◆ REQUIREMENT ◆
An exact copy of the data below is needed; please leave out any pictures.

#####

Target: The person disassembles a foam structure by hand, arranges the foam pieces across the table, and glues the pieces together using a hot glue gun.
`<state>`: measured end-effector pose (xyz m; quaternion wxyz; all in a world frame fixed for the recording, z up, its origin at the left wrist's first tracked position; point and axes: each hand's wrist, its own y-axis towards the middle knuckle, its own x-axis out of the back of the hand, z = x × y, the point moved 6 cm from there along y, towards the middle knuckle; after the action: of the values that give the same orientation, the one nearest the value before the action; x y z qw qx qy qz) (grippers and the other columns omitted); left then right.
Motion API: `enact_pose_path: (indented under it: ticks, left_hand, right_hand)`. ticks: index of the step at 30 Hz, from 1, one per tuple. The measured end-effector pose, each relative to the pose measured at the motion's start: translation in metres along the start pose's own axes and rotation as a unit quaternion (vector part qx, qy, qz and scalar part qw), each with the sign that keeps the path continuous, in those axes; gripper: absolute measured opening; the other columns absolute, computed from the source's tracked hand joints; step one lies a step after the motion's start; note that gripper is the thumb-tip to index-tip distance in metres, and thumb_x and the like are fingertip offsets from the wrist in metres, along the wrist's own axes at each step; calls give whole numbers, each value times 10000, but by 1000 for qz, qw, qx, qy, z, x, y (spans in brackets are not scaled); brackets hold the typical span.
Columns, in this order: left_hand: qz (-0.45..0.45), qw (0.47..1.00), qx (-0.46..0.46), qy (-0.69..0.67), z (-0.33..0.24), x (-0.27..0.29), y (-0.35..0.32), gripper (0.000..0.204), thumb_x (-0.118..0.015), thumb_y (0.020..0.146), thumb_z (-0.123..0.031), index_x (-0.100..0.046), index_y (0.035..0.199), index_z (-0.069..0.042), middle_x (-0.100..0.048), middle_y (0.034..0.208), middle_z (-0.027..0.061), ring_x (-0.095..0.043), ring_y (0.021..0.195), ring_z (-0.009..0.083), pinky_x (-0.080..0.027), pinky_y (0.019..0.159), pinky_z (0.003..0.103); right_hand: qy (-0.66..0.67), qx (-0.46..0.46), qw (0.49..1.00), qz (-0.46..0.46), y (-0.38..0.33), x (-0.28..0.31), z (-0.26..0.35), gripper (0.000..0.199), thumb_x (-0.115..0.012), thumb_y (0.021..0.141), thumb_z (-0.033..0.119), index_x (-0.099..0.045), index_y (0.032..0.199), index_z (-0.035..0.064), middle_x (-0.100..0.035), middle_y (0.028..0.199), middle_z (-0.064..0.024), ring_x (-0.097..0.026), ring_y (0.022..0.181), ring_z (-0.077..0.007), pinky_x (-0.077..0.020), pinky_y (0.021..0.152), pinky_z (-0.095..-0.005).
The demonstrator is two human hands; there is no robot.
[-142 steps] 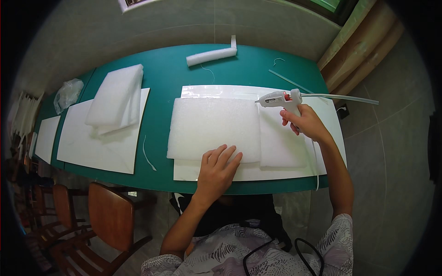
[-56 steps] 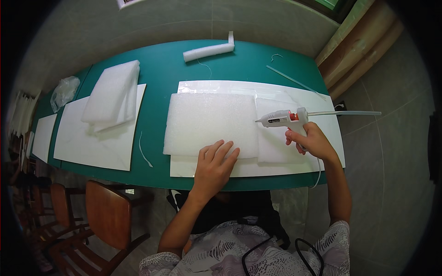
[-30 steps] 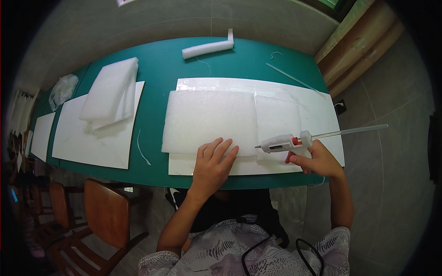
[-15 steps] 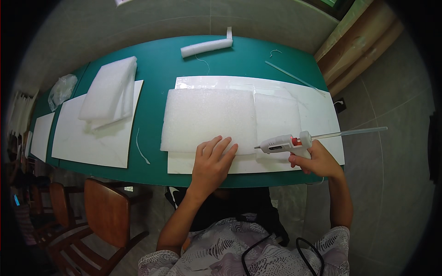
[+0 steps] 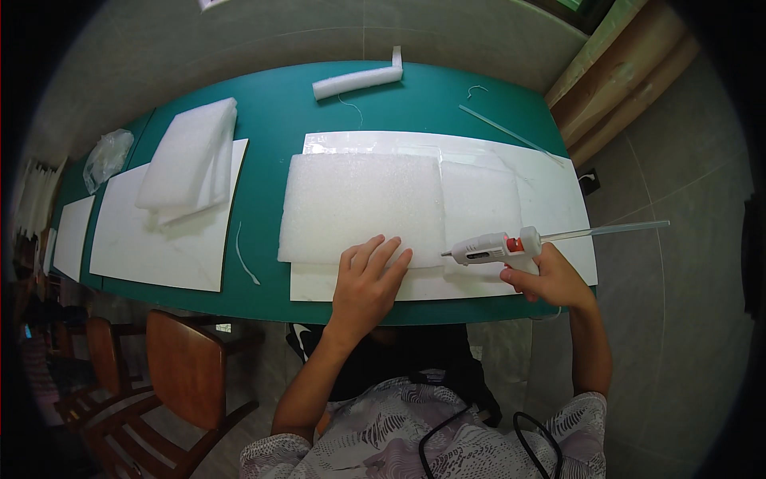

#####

◆ WRITTEN RESPONSE ◆
Target: The person disassembles a foam structure by hand, arranges the foam pieces across the table, and glues the pieces together using a hot glue gun.
`<state>`: measured end-effector pose (xyz m; quaternion wxyz; all in a world frame fixed for the recording, z up, its origin at the left wrist's first tracked position; point and axes: each hand's wrist, its own y-axis towards the middle knuckle, its own x-axis out of the back of the hand, z = x × y, the point moved 6 cm from there along y, towards the middle knuckle; after the action: of the values that give the same orientation, the one nearest the value before the action; x y z qw qx qy qz) (grippers and the other columns omitted); left then right.
Motion API: `enact_pose_path: (indented under it: ticks, left_hand, right_hand)`. ticks: index of the step at 30 Hz, from 1, one per tuple. The measured end-effector pose, each relative to the pose measured at the motion's start: translation in metres along the start pose's own axes and rotation as a unit quaternion (vector part qx, qy, qz and scalar part qw), each with the sign that keeps the path continuous, in those axes; gripper: absolute measured opening; the other columns absolute, computed from the source's tracked hand joints; step one lies a step after the motion's start; note that gripper is the thumb-tip to index-tip distance in metres, and thumb_x and the like are fingertip offsets from the wrist in metres, along the wrist's own axes at each step; calls give whole numbers, each value times 10000, but by 1000 for qz, qw, qx, qy, z, x, y (spans in brackets are not scaled); brackets hold the typical span.
Columns, in this order: left_hand: qz (-0.45..0.45), qw (0.47..1.00), qx (-0.46..0.46), qy (-0.69..0.67), z (-0.33..0.24), x (-0.27..0.29), y (-0.35..0.32), gripper (0.000..0.204), thumb_x (-0.118..0.015), thumb_y (0.020..0.146), thumb_z (-0.123..0.031), index_x (-0.100..0.046), index_y (0.035..0.199), index_z (-0.069..0.042), middle_x (-0.100..0.048), middle_y (0.034..0.208), middle_z (-0.027..0.061), ring_x (-0.095..0.043), ring_y (0.021..0.195), ring_z (-0.009..0.083), pinky_x (-0.080..0.027), pinky_y (0.019..0.159), pinky_z (0.003..0.103); right_hand: qy (-0.66..0.67), qx (-0.46..0.46), qw (0.49..1.00), qz (-0.46..0.46), y (-0.38..0.33), x (-0.28..0.31), z (-0.26..0.35), gripper (0.000..0.199), thumb_x (-0.115..0.012), thumb_y (0.021..0.141), thumb_z (-0.033..0.119), index_x (-0.099..0.045), index_y (0.032..0.199), index_z (-0.035..0.064), middle_x (-0.100..0.035), middle_y (0.028..0.199), middle_z (-0.064..0.024), ring_x (-0.097..0.026), ring_y (0.022..0.181), ring_z (-0.077..0.007), pinky_x (-0.077..0.020), pinky_y (0.021..0.152), pinky_z (-0.095..-0.005).
The demonstrator is two human hands; there is no robot.
[-142 steps] 
[-56 steps] 
[-30 steps] 
[-15 steps] 
[+0 steps] 

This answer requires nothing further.